まえがき
われわれが対象にした時代は「昭和十年前後」である。昭和十(一九三五)年を基点にして前後二〇年の幅をもたせた。結果的には、「昭和十年前後」という時期を「現代文学の根本的な再編成のエポック」とした平野謙の見解と、「戦争」そのものを思想史上の転換点とする見方の双方を念頭においた格好となっている。また、昭和前期を「『大正的なもの』からの切断」によって「昭和的なもの」が成立した時期とみる柄谷行人の「転向」解釈と関連する面もあるだろう。しかし、大きな見取り図を描き出そうとするところに本論文集の眼目があるわけではない。もちろん既存の枠組の中で特定のイデオロギーを再生産しようというのでもない。
「あとがき」に詳しくあるとおり、「昭和十年前後」を対象にした本研究は、そもそも出版を企図したものではなかった。キャリア、専門、所属などが参加者に問われることはなく、各自が問題意識を持ち寄るための場所だけがまずあった。事の始まりから曖昧で流動的だったその場所には、やがて「文学・思想懇話会」(通称うたたね会)という名称が与えられることになる。
ここで特に意識されている研究領域は「文学・思想」である。なるほど丸山真男が言うように、昭和初期のマルクス主義は「文学」に「衝撃」を与えた。西田哲学から出立したマルクス主義者である戸坂潤は、「昭和十年前後」の思想家として、「文学」の外部に敢然と立った(『日本イデオロギー論』白揚社、昭和十年)。かつてマルクス主義は、「日本」に「文学」(乃至「文芸」)と「思想」とがせめぎあう場を提供したのである。
それに対してここで志向されているのは、個人がそれぞれ「外部」として立つことを心がけるならば、さまざまな小さな「衝撃」を与えあいつつ思考することが可能ではないか、ということであった。本論文集の編者「文
学・思想懇話会」は、そのために発足したのであった。
タイトルに「近代の」とあるのは、「近代の超克」座談会とも関わっている。これまで多くの文学者や思想家が領域を超えて「近代の超克」論をおこなってきたという点のみならず、「近代」そのものを俎上にのせた企画であったという点において重要性が認められるからである。他方「夢と知性」は、坂口安吾の『吹雪物語』の副題から借用した。安吾もまた「昭和十年前後」という時代に「近代」の抱える問題と取り組み、「夢と知性」によって乗り越えようとした文学者、思想家のひとりにかぞえられるだろう。

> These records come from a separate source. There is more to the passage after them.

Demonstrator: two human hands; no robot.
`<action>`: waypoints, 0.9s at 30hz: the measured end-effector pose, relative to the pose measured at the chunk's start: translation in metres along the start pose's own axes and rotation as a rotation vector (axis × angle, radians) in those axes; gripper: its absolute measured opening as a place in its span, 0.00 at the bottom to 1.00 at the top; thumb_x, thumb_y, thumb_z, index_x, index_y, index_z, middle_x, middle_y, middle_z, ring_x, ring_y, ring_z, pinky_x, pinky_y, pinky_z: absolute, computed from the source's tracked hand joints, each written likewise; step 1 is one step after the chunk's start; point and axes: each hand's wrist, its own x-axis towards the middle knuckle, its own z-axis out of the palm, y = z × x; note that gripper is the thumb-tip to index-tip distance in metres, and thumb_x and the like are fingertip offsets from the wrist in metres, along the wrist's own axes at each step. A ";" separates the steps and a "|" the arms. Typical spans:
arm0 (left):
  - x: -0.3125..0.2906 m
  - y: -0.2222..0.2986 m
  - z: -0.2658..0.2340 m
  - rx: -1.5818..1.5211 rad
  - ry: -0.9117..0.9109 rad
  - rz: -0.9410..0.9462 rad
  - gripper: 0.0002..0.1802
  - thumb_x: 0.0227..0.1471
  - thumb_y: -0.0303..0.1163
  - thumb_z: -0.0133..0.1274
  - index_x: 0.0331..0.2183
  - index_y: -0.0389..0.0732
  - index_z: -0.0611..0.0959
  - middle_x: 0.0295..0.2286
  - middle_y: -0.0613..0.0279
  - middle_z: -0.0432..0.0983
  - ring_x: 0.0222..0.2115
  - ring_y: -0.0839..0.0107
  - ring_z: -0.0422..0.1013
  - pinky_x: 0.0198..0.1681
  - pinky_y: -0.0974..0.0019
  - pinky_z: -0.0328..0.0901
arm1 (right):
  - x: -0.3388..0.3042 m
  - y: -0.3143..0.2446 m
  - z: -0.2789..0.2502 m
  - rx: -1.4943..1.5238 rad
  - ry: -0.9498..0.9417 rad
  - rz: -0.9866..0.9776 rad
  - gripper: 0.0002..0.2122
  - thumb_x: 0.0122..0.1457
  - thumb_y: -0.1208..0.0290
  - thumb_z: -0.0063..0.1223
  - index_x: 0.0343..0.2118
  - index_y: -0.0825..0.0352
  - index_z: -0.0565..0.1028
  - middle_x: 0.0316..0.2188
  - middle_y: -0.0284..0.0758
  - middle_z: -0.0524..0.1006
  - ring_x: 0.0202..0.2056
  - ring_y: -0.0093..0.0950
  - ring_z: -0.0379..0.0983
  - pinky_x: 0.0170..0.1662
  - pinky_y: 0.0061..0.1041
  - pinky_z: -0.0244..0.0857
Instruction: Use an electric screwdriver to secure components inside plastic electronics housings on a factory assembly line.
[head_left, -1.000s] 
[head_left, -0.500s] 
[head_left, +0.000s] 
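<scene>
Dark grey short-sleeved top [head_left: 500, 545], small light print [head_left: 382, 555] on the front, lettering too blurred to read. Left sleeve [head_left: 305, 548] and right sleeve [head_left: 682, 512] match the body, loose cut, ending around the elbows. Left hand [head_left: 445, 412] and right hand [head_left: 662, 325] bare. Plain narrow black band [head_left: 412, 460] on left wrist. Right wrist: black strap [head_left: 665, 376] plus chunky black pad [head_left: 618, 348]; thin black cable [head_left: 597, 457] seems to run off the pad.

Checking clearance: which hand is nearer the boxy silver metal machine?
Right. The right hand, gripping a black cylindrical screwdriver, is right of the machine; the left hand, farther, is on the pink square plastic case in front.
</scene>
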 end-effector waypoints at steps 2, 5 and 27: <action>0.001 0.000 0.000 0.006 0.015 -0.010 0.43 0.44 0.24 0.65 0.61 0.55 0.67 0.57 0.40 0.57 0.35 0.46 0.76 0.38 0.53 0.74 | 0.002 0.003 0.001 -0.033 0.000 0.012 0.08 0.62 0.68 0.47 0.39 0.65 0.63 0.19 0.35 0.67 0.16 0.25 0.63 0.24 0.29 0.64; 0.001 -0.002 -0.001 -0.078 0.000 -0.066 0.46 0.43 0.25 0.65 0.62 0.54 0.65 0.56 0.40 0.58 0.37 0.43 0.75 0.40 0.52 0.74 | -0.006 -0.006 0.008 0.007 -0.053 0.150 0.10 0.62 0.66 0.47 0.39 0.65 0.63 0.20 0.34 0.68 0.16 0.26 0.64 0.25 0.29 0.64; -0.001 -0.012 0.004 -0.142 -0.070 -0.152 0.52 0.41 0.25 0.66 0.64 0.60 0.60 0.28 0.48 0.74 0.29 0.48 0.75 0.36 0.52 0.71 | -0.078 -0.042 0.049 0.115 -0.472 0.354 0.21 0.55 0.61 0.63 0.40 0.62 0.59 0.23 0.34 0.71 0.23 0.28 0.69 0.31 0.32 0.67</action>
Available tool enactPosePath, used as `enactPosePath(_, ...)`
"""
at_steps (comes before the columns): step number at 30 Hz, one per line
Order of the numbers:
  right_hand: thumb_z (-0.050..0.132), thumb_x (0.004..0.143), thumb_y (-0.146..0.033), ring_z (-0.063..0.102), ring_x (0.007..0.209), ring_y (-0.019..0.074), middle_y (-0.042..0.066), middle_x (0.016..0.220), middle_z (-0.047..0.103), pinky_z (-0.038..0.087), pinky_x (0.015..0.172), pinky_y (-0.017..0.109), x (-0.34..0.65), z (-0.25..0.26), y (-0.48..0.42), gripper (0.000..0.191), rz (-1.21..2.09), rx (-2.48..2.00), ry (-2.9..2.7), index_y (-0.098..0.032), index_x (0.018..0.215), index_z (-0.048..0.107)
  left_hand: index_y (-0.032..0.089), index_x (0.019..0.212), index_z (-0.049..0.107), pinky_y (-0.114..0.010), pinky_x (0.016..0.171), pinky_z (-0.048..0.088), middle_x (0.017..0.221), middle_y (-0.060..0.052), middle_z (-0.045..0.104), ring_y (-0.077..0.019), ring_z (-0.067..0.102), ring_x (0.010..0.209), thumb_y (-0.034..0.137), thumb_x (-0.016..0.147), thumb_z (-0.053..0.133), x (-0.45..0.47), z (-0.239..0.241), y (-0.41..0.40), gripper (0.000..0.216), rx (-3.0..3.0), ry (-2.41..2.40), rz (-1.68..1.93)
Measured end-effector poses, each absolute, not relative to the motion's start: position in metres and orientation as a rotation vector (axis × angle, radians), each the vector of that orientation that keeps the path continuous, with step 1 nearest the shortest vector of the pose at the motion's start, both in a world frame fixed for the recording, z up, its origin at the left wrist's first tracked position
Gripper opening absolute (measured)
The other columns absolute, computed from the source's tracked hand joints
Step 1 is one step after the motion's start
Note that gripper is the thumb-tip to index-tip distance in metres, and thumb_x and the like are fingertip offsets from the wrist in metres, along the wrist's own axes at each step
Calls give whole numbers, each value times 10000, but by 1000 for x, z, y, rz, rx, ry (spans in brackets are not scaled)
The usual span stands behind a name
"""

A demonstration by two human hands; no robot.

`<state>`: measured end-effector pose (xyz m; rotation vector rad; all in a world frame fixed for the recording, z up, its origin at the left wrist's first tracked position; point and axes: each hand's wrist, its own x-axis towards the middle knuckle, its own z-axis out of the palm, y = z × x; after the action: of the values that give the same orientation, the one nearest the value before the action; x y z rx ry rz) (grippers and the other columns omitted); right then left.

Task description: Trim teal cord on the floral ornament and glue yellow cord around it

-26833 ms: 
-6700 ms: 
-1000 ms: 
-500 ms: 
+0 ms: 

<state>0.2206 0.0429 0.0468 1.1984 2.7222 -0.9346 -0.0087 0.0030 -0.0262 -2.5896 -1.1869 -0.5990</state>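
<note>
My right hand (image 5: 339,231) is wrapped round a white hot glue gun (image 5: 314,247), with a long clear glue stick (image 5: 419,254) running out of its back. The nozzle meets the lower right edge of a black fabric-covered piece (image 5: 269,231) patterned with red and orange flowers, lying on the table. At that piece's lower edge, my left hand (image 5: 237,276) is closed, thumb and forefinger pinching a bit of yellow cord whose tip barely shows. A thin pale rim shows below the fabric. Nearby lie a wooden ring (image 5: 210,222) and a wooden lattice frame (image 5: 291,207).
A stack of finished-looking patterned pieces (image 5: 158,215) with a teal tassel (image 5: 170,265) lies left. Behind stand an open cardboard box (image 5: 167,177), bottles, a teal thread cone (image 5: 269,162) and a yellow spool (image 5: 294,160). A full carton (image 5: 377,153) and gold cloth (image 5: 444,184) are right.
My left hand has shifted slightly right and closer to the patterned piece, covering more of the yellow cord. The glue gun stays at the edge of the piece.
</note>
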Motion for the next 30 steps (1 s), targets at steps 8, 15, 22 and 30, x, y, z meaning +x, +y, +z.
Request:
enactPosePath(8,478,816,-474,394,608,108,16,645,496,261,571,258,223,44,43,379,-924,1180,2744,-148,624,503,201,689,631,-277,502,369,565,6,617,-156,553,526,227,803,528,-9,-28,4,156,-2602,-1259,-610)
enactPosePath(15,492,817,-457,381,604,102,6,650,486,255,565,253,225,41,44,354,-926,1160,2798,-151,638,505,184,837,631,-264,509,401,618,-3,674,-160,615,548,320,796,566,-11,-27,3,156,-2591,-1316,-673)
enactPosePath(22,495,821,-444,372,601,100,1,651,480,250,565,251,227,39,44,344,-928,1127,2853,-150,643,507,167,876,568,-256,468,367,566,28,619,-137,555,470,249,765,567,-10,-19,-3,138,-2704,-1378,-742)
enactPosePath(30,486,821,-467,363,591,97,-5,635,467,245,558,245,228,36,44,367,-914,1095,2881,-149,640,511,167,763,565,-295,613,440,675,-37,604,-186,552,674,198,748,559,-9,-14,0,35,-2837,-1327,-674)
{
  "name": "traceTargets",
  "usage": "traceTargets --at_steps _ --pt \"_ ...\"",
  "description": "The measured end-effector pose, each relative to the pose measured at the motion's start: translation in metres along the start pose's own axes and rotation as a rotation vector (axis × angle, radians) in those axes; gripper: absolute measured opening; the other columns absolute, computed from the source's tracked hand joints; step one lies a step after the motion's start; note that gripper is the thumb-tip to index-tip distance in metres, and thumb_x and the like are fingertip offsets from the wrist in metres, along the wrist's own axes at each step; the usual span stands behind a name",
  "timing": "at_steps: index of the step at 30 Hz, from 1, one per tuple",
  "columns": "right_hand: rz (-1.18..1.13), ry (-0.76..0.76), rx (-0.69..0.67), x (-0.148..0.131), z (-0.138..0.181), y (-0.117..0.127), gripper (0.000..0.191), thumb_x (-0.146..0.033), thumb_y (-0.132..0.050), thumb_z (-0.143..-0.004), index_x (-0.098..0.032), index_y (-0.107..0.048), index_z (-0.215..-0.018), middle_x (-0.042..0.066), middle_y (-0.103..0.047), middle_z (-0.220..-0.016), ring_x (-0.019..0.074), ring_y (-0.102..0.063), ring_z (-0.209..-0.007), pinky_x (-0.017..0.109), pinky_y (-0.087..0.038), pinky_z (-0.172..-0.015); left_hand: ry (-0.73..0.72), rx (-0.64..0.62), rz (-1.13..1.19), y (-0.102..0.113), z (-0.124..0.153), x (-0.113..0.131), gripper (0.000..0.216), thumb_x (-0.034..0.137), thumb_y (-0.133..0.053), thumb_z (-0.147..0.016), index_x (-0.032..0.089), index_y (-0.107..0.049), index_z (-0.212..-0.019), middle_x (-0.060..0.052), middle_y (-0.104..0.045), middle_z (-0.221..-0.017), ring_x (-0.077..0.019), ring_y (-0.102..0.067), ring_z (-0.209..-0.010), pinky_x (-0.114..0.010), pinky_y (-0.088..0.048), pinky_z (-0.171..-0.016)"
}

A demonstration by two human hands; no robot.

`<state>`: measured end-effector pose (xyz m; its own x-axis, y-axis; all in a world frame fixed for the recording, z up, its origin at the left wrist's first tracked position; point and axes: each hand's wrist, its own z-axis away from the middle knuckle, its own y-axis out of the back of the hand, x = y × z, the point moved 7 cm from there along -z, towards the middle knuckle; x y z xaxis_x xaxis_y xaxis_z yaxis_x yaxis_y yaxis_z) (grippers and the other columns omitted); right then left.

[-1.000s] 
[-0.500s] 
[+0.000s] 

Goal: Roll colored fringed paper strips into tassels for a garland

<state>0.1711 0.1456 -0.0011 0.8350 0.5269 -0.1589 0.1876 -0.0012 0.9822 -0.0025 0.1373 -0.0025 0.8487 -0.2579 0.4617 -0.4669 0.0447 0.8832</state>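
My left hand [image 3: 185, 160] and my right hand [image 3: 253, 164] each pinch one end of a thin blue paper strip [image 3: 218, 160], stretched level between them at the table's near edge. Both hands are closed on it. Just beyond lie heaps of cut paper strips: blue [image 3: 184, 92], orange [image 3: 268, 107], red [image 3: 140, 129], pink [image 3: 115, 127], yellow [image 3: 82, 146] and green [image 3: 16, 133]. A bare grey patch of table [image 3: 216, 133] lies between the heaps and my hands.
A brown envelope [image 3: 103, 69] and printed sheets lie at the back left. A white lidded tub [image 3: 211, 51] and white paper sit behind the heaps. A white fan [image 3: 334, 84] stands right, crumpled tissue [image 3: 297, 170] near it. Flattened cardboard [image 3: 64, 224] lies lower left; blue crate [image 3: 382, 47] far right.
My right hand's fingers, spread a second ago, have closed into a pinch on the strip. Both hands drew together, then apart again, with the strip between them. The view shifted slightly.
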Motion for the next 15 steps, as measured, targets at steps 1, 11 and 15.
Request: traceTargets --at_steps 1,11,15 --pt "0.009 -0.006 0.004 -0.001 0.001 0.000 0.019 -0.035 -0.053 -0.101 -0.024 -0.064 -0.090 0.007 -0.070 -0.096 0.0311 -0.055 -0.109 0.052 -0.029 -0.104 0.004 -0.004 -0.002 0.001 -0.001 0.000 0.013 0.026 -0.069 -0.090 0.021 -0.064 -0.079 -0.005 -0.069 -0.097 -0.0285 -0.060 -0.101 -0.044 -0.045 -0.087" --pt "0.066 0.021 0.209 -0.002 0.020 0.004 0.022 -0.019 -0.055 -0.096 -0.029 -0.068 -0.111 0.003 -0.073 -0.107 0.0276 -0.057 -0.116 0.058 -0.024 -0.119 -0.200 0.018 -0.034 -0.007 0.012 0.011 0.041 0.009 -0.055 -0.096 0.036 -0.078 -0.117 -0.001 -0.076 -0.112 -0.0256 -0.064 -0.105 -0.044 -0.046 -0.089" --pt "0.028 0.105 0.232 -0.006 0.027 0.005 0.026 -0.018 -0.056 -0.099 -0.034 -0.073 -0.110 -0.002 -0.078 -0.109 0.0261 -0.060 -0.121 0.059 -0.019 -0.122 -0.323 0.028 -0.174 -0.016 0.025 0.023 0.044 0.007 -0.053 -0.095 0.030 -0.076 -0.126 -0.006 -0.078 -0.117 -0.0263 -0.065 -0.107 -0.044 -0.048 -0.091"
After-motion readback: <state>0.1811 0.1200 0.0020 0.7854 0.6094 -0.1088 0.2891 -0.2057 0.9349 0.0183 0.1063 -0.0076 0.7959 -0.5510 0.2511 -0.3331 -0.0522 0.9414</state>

「知性」を突き詰めようとする表現行為がそのまま昂進する「夢」、あるいは、あたかも「夢」の如き現実を舵取ろうと浮き沈みを繰り返す「知性」。結局「昭和十年前後」とは、戦争が日常化し世界化していく苦境の中で、多元的で多様な言説が提起され抗争した時代ではなかったか。そのときに溢れ出した知の、すなわち夢の断片は、外部の一撃によって夢醒めたと思われた「戦後」という時代にも形を変えて生きのび、今なお生きている。「夢と知性」という抽象的な領域を設定することにより、「昭和十年前後(1925〜1945)」と現代との間に、断絶や違和感と同じ量の共通性や連続性を見出してゆければと思う。
元号と西暦を併用したのも、当時の歴史意識と現代のそれとを交錯させて考えたためである。元号を用いる「日本」にとっても、西暦採用地域において注目されてきた一九三五年前後の「世界」は、鮮烈な歴史意識を提供する時空間なのである。
開高健の短編小説に、登場人物の「重役」と「小説家」が、昼下がりの日曜日、一九三五年のロマネ・コンティを飲み終えるまでに体験した感覚を描いたものがある(「ロマネ・コンティ・一九三五年」『文學界』一九七三年一月号)。四〇年近くの時を経過して始めてその封を切られたワインを口に含んだとき、予想に反し「小説家」は「手ひどい墜落」をおぼえ、「重役」はしばし無言にならざるを得なかった。それは確かに本物であったが、生地の味はすでに失われていたのである。しかし、ワインの誕生年に起こった日・ソ・独・中・仏・伊の出来事について調べたメモを「小説家」が気晴らしのように読みあげたのを境にして、事態は徐々に好転する。味の無残さにもかかわらず、異国の記憶が歳月を超えて招来されたのである。失望はやがて感嘆へと変わる。結局、どうしても飲むことのできない最後の「渣」を残して、ふたりはそのロマネ・コンティを飲み干すに至る。
われわれの仕事が、いつの日か想起を誘う「メモ」のような役割でも果たすことができれば幸いである。